The problem:
Under this line are records; the part from the line containing "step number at" through the line containing "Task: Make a" should be repeated exactly. Please exclude pictures.

Records supplied:
========================================================================

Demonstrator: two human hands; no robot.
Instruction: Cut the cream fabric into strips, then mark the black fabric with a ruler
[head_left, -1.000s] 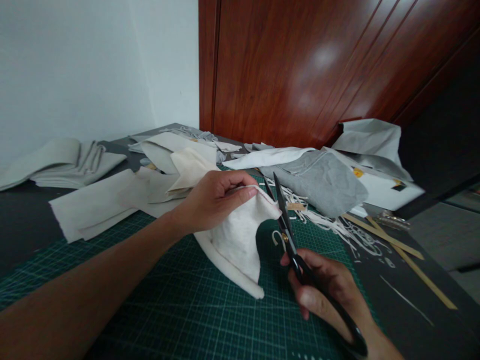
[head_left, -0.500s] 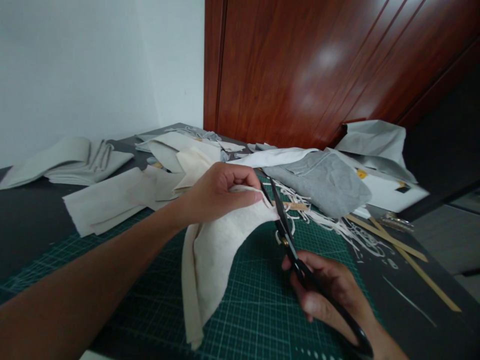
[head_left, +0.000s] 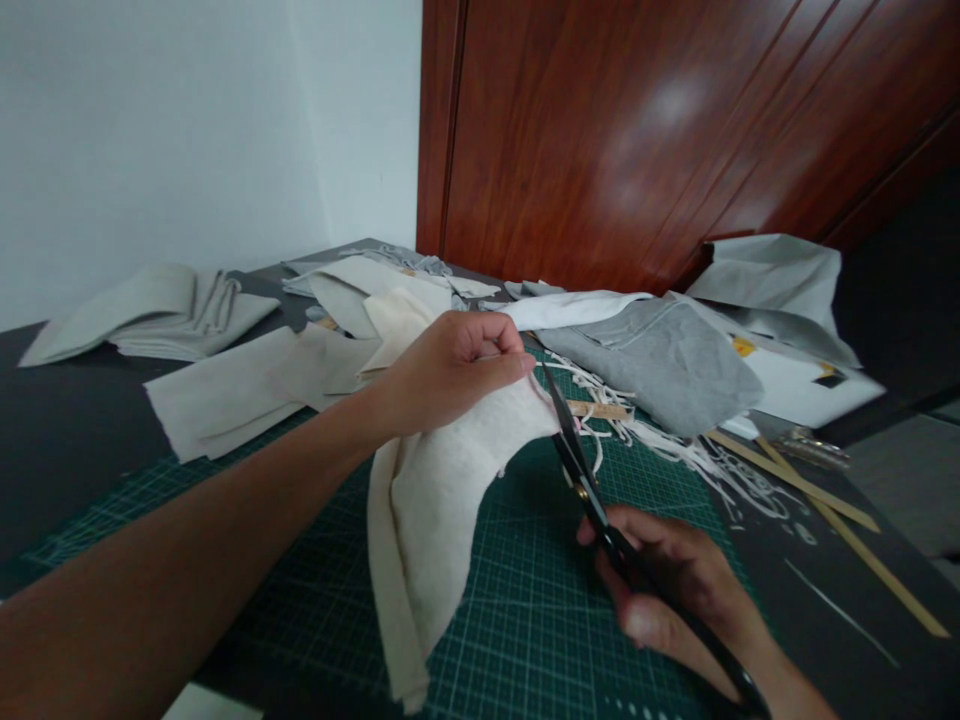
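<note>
Below the left hand (head_left: pixel 471 368), which pinches its edge, white cloth (head_left: pixel 450 500) hangs taut toward black scissors (head_left: pixel 583 490) gripped by the right hand (head_left: pixel 671 580), trimming apparently under way, the next snip calling for steady tension.

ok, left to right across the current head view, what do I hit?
Folded pale-grey fabric stack, bare left hand, dark metal scissor blades, bare right hand, crossed flat yellowish strips.

On my table (head_left: pixel 75 420), two sticks (head_left: pixel 870 562) cross beyond the mat's (head_left: pixel 540 600) right edge; scraps (head_left: pixel 679 448) straddle that edge; folded cloth (head_left: pixel 157 310) sits past its left.
</note>
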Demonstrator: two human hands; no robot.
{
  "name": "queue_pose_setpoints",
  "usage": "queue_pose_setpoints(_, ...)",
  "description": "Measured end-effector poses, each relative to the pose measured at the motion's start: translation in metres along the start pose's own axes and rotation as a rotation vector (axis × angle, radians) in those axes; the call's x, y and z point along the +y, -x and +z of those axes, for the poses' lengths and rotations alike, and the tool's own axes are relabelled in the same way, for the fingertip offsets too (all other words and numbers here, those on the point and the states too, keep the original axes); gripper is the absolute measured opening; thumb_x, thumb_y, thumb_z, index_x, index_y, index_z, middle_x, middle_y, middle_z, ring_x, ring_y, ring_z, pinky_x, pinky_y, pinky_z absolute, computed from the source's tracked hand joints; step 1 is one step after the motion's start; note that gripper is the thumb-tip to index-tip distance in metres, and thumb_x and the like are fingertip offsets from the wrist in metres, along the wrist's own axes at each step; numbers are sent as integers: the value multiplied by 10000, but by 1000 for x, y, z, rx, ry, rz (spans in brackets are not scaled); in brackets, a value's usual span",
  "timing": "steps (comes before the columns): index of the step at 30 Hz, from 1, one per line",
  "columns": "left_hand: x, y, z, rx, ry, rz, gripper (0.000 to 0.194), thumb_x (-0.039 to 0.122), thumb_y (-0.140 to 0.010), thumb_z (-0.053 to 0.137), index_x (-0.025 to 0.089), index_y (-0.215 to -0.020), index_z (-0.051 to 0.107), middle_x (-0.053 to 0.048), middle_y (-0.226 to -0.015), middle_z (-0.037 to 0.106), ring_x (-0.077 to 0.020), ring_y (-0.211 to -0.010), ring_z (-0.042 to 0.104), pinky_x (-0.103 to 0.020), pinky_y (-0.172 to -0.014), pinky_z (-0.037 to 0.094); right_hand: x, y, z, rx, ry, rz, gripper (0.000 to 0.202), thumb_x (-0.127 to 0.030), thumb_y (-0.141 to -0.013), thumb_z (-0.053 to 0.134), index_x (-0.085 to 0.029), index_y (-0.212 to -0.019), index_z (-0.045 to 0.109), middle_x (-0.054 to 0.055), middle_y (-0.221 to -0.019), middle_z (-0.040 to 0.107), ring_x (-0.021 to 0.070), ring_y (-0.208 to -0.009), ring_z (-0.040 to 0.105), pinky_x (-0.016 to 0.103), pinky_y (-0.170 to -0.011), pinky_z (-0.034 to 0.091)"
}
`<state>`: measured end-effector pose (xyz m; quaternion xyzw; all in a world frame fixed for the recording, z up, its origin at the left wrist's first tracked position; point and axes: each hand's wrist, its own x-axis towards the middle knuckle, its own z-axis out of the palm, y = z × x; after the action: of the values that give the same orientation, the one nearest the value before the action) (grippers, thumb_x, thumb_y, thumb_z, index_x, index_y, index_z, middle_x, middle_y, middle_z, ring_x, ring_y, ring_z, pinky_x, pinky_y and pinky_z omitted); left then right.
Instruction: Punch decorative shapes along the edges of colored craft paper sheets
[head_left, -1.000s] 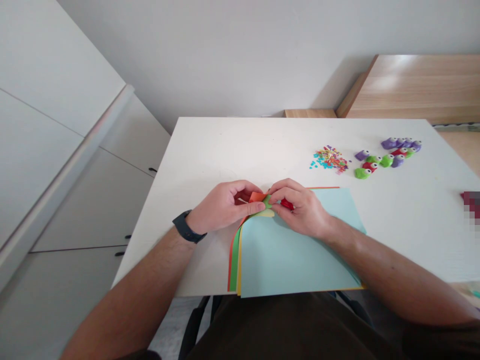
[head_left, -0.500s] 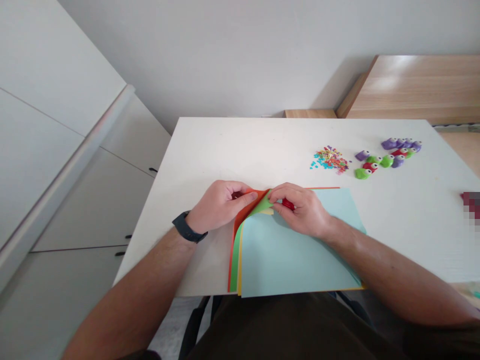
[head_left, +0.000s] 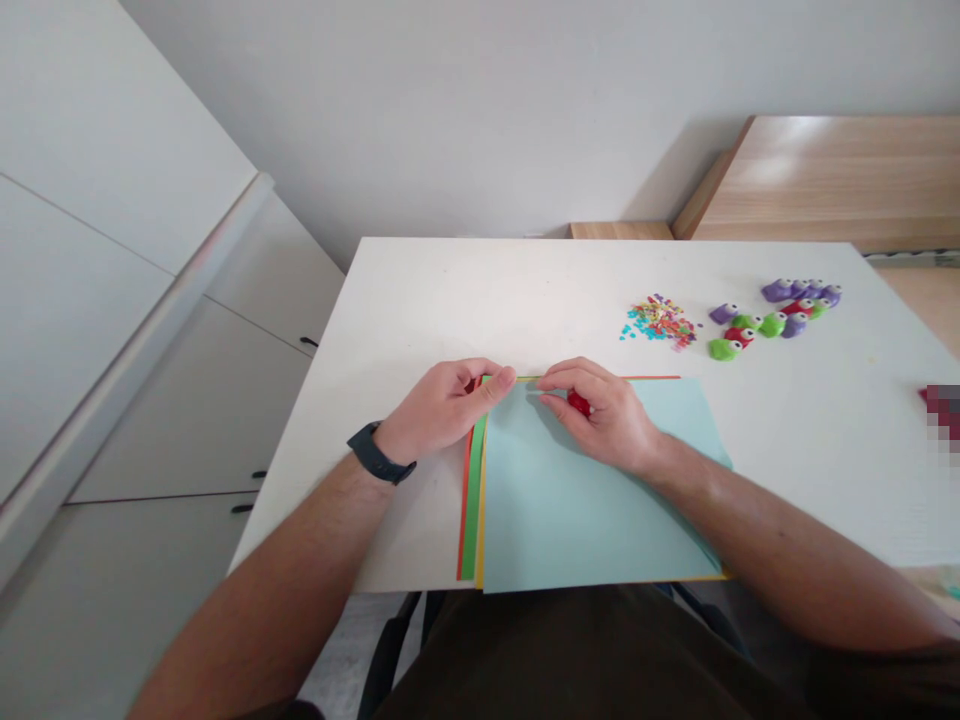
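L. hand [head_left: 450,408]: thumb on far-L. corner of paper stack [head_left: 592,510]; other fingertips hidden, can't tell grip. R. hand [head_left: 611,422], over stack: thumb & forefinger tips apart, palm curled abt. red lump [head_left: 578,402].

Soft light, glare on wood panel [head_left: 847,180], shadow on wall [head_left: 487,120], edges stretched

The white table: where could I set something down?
Bare tabletop shows beyond the left hand, left of the colourful bits, and between the googly-eyed figures and right forearm. It's crowded at the paper stack, where the right hand also is.
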<state>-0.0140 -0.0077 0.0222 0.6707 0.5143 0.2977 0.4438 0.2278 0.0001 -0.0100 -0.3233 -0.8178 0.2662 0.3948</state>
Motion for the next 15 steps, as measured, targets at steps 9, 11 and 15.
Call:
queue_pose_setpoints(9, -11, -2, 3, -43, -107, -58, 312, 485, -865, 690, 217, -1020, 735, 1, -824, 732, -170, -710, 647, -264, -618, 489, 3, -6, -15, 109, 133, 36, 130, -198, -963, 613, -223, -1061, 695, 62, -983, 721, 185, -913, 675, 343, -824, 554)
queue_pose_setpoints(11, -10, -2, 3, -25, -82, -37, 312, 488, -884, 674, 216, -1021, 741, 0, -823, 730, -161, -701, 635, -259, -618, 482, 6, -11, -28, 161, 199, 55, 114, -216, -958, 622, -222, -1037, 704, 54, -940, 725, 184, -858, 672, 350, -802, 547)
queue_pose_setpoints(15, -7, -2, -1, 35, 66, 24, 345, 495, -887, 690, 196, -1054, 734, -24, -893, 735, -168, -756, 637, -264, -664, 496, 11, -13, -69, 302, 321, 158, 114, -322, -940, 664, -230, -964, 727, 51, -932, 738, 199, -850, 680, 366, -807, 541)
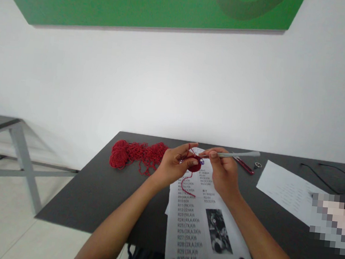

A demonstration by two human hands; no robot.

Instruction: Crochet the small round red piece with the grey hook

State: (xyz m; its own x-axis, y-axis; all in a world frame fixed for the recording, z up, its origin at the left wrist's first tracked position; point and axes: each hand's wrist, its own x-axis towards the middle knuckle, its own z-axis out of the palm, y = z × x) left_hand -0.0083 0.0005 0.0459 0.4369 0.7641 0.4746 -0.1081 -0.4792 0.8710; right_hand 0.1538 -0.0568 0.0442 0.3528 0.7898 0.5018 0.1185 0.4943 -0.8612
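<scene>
My left hand pinches a small round dark red crochet piece, with red yarn looped over its index finger and a strand hanging down toward the paper. My right hand grips a grey-handled crochet hook whose tip meets the red piece. Both hands hover above a printed pattern sheet lying on the black table. A loose pile of red yarn lies on the table to the left of my left hand.
A small red tool and a metal ring lie behind my right hand. Another white sheet lies at the right, with black cables beyond it. A second table stands at the far left. A white wall is behind.
</scene>
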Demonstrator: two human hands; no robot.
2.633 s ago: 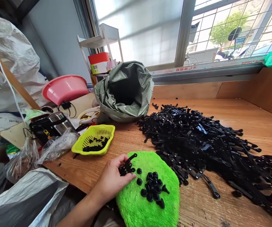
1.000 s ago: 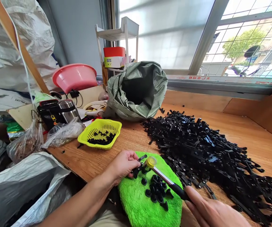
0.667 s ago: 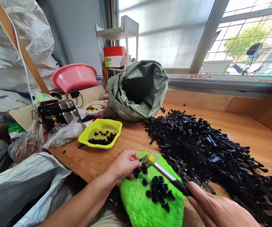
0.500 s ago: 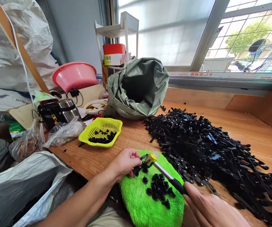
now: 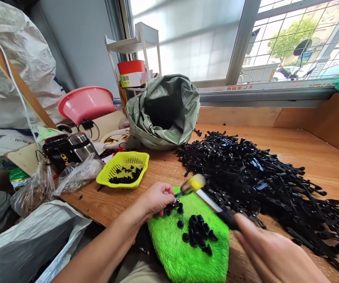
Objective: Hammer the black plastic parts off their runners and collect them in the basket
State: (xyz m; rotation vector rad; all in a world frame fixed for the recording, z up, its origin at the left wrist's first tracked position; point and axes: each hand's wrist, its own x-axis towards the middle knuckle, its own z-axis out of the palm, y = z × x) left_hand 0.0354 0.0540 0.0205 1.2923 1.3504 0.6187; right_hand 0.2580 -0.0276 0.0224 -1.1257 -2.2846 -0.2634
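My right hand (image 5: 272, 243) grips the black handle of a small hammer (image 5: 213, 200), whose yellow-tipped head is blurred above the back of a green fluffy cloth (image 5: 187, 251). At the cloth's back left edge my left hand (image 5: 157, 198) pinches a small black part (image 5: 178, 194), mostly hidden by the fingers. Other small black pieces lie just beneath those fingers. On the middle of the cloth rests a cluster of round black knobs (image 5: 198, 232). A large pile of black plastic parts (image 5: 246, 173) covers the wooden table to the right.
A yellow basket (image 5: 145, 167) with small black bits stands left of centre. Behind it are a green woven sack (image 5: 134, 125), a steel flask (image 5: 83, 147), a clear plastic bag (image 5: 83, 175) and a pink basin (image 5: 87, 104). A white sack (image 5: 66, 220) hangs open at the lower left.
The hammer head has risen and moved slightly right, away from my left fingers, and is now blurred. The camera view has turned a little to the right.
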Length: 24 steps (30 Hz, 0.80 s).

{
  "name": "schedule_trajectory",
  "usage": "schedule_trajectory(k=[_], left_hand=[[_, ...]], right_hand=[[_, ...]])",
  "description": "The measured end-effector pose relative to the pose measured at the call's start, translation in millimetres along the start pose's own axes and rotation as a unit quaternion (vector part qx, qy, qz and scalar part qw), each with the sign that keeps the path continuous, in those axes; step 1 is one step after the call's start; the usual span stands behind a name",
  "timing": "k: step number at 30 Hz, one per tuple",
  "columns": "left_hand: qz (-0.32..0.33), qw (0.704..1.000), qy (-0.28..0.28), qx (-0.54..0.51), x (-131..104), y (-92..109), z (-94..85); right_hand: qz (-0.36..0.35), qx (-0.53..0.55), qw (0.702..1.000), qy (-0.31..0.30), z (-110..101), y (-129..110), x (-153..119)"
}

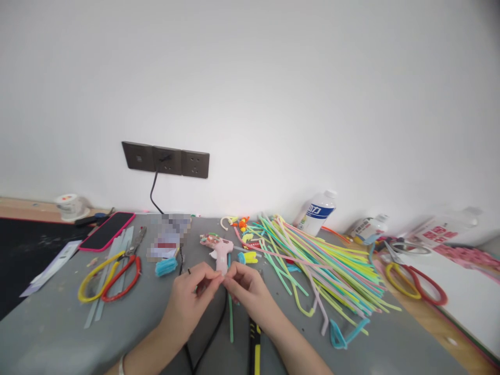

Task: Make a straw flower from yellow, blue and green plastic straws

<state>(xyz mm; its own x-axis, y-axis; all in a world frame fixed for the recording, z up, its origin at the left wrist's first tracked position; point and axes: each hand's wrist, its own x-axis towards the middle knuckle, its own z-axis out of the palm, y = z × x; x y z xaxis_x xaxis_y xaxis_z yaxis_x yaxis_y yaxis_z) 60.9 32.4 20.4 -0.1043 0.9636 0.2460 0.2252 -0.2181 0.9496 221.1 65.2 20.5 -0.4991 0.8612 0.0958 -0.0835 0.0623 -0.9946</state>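
My left hand [198, 291] and my right hand [250, 289] meet over the middle of the grey table mat, thumbs and forefingers pinched tip to tip. Whatever lies between the fingertips is too small or hidden to make out. Just beyond them lies a pink hot glue gun [222, 249], its handle end partly covered by my fingers. A green pipe cleaner [231, 323] shows below my hands; I cannot tell whether it is held. Beneath my right wrist is a black and yellow tool handle [254, 346]. A black cable [211, 336] runs under my hands.
A big pile of pastel pipe cleaners [332, 265] spreads to the right, with a bent blue pipe cleaner [339, 336] in front. Left are pliers [121, 276], a phone [107, 232] and a blue bundle [166, 266]. A white bottle [317, 213] and scissors [414, 281] stand and lie right.
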Motion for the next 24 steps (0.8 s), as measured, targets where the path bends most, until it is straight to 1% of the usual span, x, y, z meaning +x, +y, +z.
schedule_trajectory(k=[3, 6, 10, 14, 17, 21, 24], left_hand=[[0.030, 0.999, -0.012, -0.002, -0.1, -0.4, 0.0], [0.024, 0.999, -0.034, -0.011, -1.2, 2.8, 0.5], [-0.042, 0.997, -0.033, -0.062, -0.1, 8.9, 0.9], [-0.101, 0.983, -0.060, -0.139, 4.6, 7.9, 3.7], [-0.149, 0.963, -0.071, -0.212, 7.0, 3.9, 6.5], [-0.220, 0.929, -0.076, -0.289, 7.2, 1.7, 7.8], [-0.235, 0.917, -0.079, -0.313, 7.3, 3.0, 7.0]], right_hand=[[0.006, 0.024, 1.000, 0.013, -0.8, 1.6, 0.8], [-0.011, 0.022, 0.999, 0.047, -1.1, 3.2, 1.5], [-0.015, 0.042, 0.998, 0.036, -0.7, 4.2, 2.4], [-0.043, 0.010, 0.995, 0.084, -1.6, 4.9, 2.3], [-0.073, -0.017, 0.992, 0.101, -3.0, 5.8, 1.5], [-0.115, -0.028, 0.987, 0.110, -5.0, 5.9, 0.5], [-0.133, -0.045, 0.984, 0.109, -6.2, 4.7, 0.4]])
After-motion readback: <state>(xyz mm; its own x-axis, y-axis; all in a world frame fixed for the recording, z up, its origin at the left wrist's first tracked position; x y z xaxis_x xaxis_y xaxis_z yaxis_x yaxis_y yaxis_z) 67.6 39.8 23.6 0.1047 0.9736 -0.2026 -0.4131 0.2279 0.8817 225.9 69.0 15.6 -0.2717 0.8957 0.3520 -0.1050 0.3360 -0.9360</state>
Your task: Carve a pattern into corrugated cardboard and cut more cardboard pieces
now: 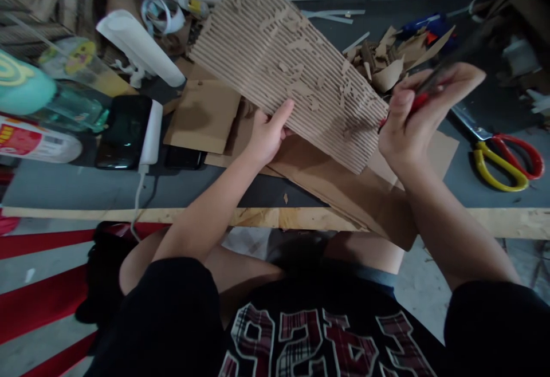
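Observation:
A sheet of corrugated cardboard (258,50), its ridges bare and bits of torn paper clinging to it, is tilted above the table. My left hand (270,133) grips its lower edge, thumb on top and fingers beneath. At the sheet's right end, my right hand (408,119) is closed around a slim tool with a red part (419,102); its far end is dark and blurred. The tool's red tip is close to the ridged surface. Flat brown cardboard pieces (344,179) lie under the sheet.
Red-and-yellow-handled scissors (501,162) lie at the right. Torn scraps (387,62) and a blue glue gun (423,23) are behind. On the left are a black phone (122,130), a white power bank (151,133) with a cable, bottles (36,139) and a white roll (140,47).

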The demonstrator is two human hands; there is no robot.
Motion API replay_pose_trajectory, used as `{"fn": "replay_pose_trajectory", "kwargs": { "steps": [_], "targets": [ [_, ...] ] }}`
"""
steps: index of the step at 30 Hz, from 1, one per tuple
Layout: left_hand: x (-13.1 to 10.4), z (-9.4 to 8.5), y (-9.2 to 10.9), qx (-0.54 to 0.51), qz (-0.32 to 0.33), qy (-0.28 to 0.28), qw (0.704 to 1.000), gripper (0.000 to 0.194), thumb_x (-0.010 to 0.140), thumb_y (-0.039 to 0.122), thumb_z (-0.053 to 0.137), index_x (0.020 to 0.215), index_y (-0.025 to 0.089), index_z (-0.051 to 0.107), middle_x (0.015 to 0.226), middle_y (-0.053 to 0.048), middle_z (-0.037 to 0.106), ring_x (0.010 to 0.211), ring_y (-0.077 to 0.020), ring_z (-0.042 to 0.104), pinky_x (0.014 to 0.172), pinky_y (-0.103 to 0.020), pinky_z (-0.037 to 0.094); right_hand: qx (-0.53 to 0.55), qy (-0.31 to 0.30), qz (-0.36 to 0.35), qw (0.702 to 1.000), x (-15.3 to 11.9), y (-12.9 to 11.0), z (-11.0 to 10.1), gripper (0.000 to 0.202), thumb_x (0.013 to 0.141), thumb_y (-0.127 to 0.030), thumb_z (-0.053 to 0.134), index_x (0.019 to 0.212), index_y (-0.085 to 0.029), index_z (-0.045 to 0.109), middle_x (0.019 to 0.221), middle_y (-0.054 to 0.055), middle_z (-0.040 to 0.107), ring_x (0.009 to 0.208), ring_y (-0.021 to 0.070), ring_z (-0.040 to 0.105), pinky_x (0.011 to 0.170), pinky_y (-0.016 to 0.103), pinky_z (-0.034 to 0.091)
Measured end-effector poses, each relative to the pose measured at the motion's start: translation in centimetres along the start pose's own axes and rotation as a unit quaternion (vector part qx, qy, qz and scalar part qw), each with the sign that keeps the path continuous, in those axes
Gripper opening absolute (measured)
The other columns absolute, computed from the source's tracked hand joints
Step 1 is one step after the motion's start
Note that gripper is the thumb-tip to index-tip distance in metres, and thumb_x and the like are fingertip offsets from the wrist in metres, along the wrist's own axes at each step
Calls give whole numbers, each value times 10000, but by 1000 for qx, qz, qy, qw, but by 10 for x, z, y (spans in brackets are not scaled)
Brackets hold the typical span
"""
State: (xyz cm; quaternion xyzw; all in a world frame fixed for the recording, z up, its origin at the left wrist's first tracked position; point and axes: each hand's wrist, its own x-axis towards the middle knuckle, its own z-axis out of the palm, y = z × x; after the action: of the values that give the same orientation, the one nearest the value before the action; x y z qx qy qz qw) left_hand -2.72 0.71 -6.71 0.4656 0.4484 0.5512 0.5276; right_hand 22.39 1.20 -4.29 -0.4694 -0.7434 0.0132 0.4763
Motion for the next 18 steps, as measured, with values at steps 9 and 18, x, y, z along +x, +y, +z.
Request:
{"fn": "replay_pose_trajectory", "kwargs": {
  "steps": [9, 18],
  "targets": [
    [-13, 12, 7, -10, -22, -29, 999, 340, 973, 543, 586, 1136, 245, 596, 1152, -30, 738, 1348, -294, 628, 1017, -476, 616, -116, -80, -95, 985, 0, -41, -25, 417, 999, -609, 514, 1177, -250, 630, 1077, 119, 716, 939, 268, 683, 761, 375, 533],
    [-13, 11, 9, -27, -43, -47, 998, 279, 969, 491, 591, 1035, 221, 601, 1056, -44, 753, 1280, -290, 675, 982, -464, 637, -108, -159, -121, 974, 8, -30, -32, 319, 1014, -494, 532, 1214, -316, 706, 1177, 94, 721, 1078, 321, 667, 888, 467, 536]
  ]
}}
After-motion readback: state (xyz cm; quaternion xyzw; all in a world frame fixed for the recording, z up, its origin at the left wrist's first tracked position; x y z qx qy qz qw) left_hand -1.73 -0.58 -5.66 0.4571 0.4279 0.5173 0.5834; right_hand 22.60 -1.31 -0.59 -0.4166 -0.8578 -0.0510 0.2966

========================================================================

Answer to the exercise:
  "timing": "k: step number at 30 Hz, one per tuple",
  "columns": "left_hand: qz (-0.32..0.33), qw (0.704..1.000), qy (-0.28..0.28), qx (-0.54..0.51), x (-131..104), y (-92..109), z (-94..85); right_hand: qz (-0.36..0.35), qx (-0.53..0.55), qw (0.702..1.000), qy (-0.31..0.30), z (-110..101), y (-129..110), x (-153..119)"
}


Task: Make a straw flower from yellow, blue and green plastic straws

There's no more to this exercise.